• **EXERCISE BRIEF**:
Quote the records that follow in full, leaving the pictures out.

(DATA SUPPLIED Opens)

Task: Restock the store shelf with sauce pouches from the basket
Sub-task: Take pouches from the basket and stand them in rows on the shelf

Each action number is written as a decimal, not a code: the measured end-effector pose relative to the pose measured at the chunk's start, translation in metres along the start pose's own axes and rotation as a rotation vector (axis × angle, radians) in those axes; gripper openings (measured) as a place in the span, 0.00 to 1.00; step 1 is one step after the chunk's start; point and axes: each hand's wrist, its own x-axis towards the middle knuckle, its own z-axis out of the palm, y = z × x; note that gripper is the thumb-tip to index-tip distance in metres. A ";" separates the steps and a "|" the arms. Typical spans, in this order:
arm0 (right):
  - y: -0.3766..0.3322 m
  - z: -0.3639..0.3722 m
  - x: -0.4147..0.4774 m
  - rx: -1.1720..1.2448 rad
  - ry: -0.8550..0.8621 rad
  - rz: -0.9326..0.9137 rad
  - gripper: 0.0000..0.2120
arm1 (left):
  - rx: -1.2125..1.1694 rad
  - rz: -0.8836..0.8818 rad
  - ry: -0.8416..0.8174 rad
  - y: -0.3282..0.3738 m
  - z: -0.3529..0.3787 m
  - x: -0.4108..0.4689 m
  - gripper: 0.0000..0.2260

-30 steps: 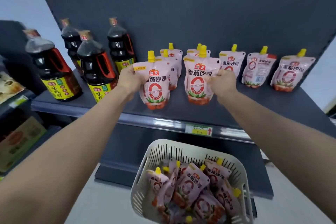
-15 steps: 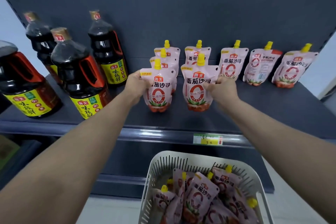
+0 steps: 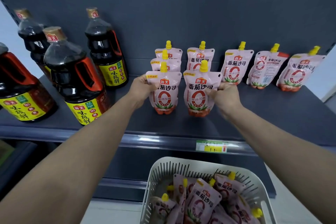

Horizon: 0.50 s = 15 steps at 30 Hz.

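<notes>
Two pink sauce pouches with yellow caps stand upright at the front of the dark shelf. My left hand grips the left pouch by its left edge. My right hand pinches the right pouch at its right edge. Behind them more pouches stand in rows: two behind the left one and one behind the right one. Three more pouches line the back wall to the right. A white slatted basket below holds several pouches.
Several large dark soy sauce bottles with yellow labels stand on the shelf's left part. A price tag sits on the shelf's front rail. Bare shelf surface lies in front of the three right-hand pouches. A lower shelf edge runs behind the basket.
Both pouches have come down to stand on the shelf in front of the rows. The view has moved closer and tilted lower; my hands stay on the pouches.
</notes>
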 end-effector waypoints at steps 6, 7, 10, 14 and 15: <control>0.002 0.001 -0.005 0.018 -0.051 0.017 0.12 | 0.022 0.000 0.019 0.000 -0.002 -0.003 0.14; 0.002 0.002 -0.007 0.018 -0.062 0.019 0.13 | 0.028 0.001 0.021 0.000 -0.002 -0.005 0.14; 0.000 0.007 -0.016 0.004 -0.091 0.025 0.13 | 0.040 0.008 0.061 0.001 -0.005 -0.009 0.11; 0.000 0.019 -0.028 -0.001 -0.148 0.016 0.12 | 0.083 0.057 0.149 0.001 -0.016 -0.017 0.13; 0.000 0.023 -0.031 -0.004 -0.165 0.010 0.12 | 0.103 0.069 0.180 0.001 -0.019 -0.020 0.14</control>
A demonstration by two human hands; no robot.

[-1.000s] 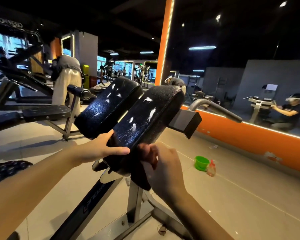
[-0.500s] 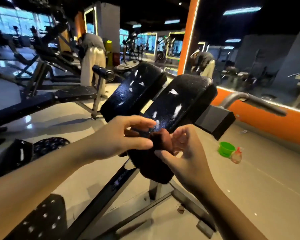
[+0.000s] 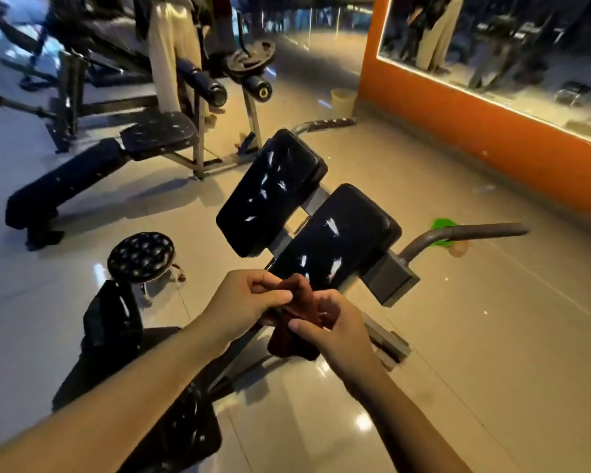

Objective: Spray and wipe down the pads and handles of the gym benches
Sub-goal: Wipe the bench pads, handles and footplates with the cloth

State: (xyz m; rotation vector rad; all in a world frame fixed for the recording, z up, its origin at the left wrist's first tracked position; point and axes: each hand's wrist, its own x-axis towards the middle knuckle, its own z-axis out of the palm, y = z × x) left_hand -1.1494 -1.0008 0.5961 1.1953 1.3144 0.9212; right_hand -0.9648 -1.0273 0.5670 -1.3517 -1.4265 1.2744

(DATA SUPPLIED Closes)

• **OUTPUT FOR THIS TASK**:
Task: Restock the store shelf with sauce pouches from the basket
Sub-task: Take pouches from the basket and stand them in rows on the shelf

Each action number is written as a decimal, not a code: the measured end-effector pose relative to the pose measured at the chunk's start, translation in metres along the start pose's own axes and rotation as a rotation vector (axis × angle, radians) in those axes; gripper openings (measured) as a place in the span, 0.00 to 1.00; step 1 is one step after the chunk's start; point and axes: each hand's wrist, its own x-axis towards the middle knuckle, its own z-axis out of the palm, y = z × x; note that gripper is the thumb-tip to index-tip distance in metres. A ";" separates the steps and a "|" the arms. Typical spans, in this order:
arm0 (right):
  - y: -0.3766..0.3322 m
  - z: -0.3639..0.3722 m
  - x: -0.4147..0.4774 m
  - rx: -1.1720..1.2448 rad
  - ry: -0.8550..0.8621 rad
  - rz: -0.9326..0.9137 rad
  - gripper: 0.0000..0.2120
arm1 (left):
  - rx: -1.2125..1.1694 rad
  - rz: -0.8836..0.8818 rad
  - ry: -0.8416..0.8174 rad
  - y: -0.3282..0.3738 m
  - z: -0.3529..0.3787 m
  - x: -0.4108..0.4689 m
  - gripper: 0.0000..0.2260

-30 steps: 
-15 steps: 
+0 steps: 

Horizon: 0.50 s = 15 steps at 30 Hz.

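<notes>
Two pink sauce pouches with yellow caps stand upright at the front of the dark shelf. My left hand grips the left pouch by its left edge. My right hand pinches the right pouch at its right edge. Behind them more pouches stand in rows: two behind the left one and one behind the right one. Three more pouches line the back wall to the right. A white slatted basket below holds several pouches.
Several large dark soy sauce bottles with yellow labels stand on the shelf's left part. A price tag sits on the shelf's front rail. Bare shelf surface lies in front of the three right-hand pouches. A lower shelf edge runs behind the basket.
Both pouches have come down to stand on the shelf in front of the rows. The view has moved closer and tilted lower; my hands stay on the pouches.
</notes>
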 end-effector waypoints at steps 6, 7, 10, 14 and 15: <control>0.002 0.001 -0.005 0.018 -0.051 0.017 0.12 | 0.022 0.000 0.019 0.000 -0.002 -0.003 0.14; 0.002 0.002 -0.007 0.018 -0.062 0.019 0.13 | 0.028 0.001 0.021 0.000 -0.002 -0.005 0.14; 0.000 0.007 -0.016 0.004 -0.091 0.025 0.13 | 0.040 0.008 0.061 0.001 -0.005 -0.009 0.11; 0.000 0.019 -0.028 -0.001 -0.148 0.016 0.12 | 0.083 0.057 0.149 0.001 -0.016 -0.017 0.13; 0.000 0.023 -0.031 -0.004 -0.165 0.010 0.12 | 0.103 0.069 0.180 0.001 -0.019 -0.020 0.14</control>
A demonstration by two human hands; no robot.

[-1.000s] 
[-0.500s] 
[+0.000s] 

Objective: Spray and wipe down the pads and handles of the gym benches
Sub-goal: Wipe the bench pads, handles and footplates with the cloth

State: (xyz m; rotation vector rad; all in a world frame fixed for the recording, z up, its origin at the left wrist's first tracked position; point and axes: each hand's wrist, its own x-axis towards the middle knuckle, its own z-axis out of the palm, y = z × x) left_hand -1.1494 -1.0008 0.5961 1.1953 1.3144 0.9212; right_hand -0.9648 -1.0273 0.5670 -1.3517 -1.4265 1.2744

The exercise is done, with nothing more to add.